Based on initial evaluation of the CT, the differential diagnoses for the low-attenuating tissue in the brain case were air and fat. Hounsfield units give indirect evidence about the nature of the tissue being evaluated, and the measurements here were within the published range for fat (Hounsfield 1980, Sjöström and others 1986, Tokiguchi and others 1986). The source was retrobulbar fat entering the cranium through a fracture in the right temporal bone.

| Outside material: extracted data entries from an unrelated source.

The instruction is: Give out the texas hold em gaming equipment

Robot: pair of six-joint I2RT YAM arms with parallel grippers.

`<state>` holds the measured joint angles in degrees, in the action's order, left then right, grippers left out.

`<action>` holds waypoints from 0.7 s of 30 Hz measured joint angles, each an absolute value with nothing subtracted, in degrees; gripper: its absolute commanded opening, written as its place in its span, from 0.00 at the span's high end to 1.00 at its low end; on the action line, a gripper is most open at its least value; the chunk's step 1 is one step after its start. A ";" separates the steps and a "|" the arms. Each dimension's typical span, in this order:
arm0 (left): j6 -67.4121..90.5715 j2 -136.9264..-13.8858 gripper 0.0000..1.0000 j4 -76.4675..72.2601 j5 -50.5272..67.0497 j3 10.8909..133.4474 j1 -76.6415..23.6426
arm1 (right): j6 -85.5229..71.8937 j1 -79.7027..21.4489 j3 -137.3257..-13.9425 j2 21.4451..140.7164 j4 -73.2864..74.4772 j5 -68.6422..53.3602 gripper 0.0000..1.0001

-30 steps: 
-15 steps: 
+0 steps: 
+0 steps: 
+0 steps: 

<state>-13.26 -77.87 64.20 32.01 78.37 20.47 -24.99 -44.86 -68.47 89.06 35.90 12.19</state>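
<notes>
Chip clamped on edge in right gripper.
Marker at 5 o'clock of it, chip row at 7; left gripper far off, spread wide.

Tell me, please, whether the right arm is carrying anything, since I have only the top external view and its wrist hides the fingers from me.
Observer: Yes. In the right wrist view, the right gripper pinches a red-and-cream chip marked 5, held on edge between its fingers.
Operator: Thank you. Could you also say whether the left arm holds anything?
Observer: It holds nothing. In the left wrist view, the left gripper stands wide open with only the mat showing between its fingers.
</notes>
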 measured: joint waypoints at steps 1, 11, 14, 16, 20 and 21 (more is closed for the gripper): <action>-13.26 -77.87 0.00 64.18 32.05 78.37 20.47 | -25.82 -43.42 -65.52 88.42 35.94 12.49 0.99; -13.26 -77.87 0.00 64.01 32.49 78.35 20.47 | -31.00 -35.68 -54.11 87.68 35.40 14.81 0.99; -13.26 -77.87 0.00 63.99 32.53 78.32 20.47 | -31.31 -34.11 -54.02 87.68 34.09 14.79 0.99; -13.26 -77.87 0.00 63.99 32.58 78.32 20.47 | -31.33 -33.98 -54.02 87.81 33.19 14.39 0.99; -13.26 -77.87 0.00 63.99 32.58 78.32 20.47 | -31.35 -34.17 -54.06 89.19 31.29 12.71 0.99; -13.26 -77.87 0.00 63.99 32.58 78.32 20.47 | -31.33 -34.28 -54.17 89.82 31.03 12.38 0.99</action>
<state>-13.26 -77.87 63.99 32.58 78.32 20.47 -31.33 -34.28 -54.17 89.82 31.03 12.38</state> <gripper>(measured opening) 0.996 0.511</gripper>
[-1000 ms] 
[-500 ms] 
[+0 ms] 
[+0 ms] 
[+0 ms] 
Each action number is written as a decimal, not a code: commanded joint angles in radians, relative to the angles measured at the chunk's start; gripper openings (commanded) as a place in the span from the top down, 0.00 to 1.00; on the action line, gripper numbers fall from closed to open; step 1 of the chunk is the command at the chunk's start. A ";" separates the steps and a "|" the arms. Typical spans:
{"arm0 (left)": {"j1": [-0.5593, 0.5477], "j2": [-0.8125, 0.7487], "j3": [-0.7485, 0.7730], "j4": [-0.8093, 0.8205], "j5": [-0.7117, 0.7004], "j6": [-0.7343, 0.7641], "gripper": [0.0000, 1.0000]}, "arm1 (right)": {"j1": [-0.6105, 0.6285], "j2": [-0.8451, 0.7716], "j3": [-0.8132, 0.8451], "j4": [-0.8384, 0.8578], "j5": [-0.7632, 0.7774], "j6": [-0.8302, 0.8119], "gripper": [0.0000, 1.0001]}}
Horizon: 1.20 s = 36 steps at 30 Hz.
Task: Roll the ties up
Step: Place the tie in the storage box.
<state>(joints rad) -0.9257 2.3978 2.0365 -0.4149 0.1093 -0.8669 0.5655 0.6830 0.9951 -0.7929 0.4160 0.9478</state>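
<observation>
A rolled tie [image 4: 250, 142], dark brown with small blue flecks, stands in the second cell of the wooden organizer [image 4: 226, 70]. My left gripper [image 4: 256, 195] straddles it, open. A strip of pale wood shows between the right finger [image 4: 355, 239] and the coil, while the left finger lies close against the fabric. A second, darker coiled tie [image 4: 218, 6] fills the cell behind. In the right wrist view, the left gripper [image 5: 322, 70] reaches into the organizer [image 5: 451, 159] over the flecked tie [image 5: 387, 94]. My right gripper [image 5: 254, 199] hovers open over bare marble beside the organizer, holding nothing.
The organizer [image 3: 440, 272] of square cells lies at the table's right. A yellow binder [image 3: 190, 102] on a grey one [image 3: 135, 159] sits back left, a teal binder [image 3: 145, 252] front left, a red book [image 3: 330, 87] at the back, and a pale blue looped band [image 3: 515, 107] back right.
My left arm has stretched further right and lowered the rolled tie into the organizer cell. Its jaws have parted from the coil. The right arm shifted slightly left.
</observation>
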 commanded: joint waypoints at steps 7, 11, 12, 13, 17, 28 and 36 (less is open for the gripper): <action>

In the veterinary literature, pneumocephalus has been reported secondary to trauma and craniotomy (Garosi and others 2002, Fletcher and others 2006, Cavanaugh and others 2008, Thieman and others 2008, Haley and Abramson 2009). In these cases, the animals had clinical signs secondary to pneumocephalus that resolved once the underlying problem was surgically corrected. In the case reported here, the animal's mentation change was most likely due to concussive head trauma rather than compression of the cerebrum by fat. Successful treatment was accomplished with standard conservative management of head trauma without the need for surgical intervention.